Sudha Kongara points towards Ravi Mohan and Sivakarthikeyan and says, “He has not done, he has not done [script reading] and he’s done some.” Pointing to Sivakarthikeyan, Kongara said, “Sir doesn’t do. Others did.” Immediately Sivakarthikeyan interrupts in a defensive tone, saying, “I’ve done readings. Don’t assume like that. It’s like you’ve lived my life with me. You’re talking as if you invented script reading in the industry. I’ve done readings [for all my films].”
Kongara justifies her statement saying, “You are the one who told me you have never done any reading.”
He further clarifies that he has prepared script readings for all his films, including Amaran, Maaveeran, and Madarasi. He adds, “I have done for Amaran, Maaveeran, Madarasi. Everyone prepares properly, ma’am. Just because someone is cheerful doesn’t mean they don’t work. Even students who study well are usually cheerful.”
The exchange has since been widely shared online, with many social media users suggesting that Sivakarthikeyan appeared visibly irritated by Sudha Kongara’s remarks. Several users have interpreted the interaction as evidence of tension or misunderstanding between the director and the actor, even before the film’s release.
It is noteworthy that this clipping was removed from social media after it went viral.
The viral video has resurfaced amid existing discussions around Parasakthi, which received a poor response from audiences. Earlier, Sudha Kongara had sparked controversy by stating that negative reviews of the film were driven by fans of actor Vijay, allegedly frustrated over the non-release of the film Janayagan. It was in this context that the making video began circulating widely.
Sivakarthikeyan-Kongara Clash – Not The First Time
Meanwhile, speculation has also revived around a 2024 article that claimed Sivakarthikeyan may have quit his project, then tentatively referred to as SK25 (which turned out to be Parasakthi), following a clash with the director, Sudha Kongara.

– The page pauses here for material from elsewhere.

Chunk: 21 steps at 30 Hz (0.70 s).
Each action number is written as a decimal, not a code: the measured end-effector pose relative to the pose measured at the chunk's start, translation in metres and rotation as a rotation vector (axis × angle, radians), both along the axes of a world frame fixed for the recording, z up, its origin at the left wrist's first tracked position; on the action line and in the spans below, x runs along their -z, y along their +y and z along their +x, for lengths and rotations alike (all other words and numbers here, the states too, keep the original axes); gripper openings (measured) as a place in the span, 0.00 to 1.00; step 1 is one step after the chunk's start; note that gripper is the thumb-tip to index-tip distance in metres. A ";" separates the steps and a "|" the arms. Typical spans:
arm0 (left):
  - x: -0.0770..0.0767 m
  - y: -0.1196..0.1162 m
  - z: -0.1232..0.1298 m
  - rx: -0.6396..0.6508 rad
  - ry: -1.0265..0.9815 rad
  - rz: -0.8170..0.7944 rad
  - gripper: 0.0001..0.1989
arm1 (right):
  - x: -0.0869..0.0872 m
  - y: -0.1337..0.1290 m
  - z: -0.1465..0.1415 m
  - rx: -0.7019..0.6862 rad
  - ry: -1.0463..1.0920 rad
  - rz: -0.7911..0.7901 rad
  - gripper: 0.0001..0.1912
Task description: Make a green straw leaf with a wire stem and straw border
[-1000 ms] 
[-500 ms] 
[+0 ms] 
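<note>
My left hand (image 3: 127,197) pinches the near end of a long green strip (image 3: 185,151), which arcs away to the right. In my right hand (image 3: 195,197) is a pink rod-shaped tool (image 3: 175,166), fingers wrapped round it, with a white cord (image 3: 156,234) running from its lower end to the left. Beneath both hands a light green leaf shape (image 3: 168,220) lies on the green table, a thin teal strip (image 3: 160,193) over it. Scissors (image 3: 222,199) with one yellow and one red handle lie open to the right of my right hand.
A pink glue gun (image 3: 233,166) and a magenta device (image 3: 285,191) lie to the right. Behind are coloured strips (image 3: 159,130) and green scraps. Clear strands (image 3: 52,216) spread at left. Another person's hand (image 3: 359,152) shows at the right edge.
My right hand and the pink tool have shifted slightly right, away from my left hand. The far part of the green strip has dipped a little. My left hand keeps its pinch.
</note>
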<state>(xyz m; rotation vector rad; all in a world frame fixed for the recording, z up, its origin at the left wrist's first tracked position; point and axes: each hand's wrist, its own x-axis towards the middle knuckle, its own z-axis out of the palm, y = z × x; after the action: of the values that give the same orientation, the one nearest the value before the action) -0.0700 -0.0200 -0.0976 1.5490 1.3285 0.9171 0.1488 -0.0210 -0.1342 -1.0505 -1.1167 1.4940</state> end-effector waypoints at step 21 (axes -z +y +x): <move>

According to those reports, a test shoot was halted after Sudha Kongara allegedly asked Sivakarthikeyan to trim his beard for the shoot, despite earlier instructions to retain his look. The director reportedly later explained that the beard resembled the style worn by actor Karthi in Paruthiveeran, which allegedly upset Sivakarthikeyan, leading him to walk off the set and stop communicating with the director.
However, these reports were speculative, with no official confirmation from either the actor or the director.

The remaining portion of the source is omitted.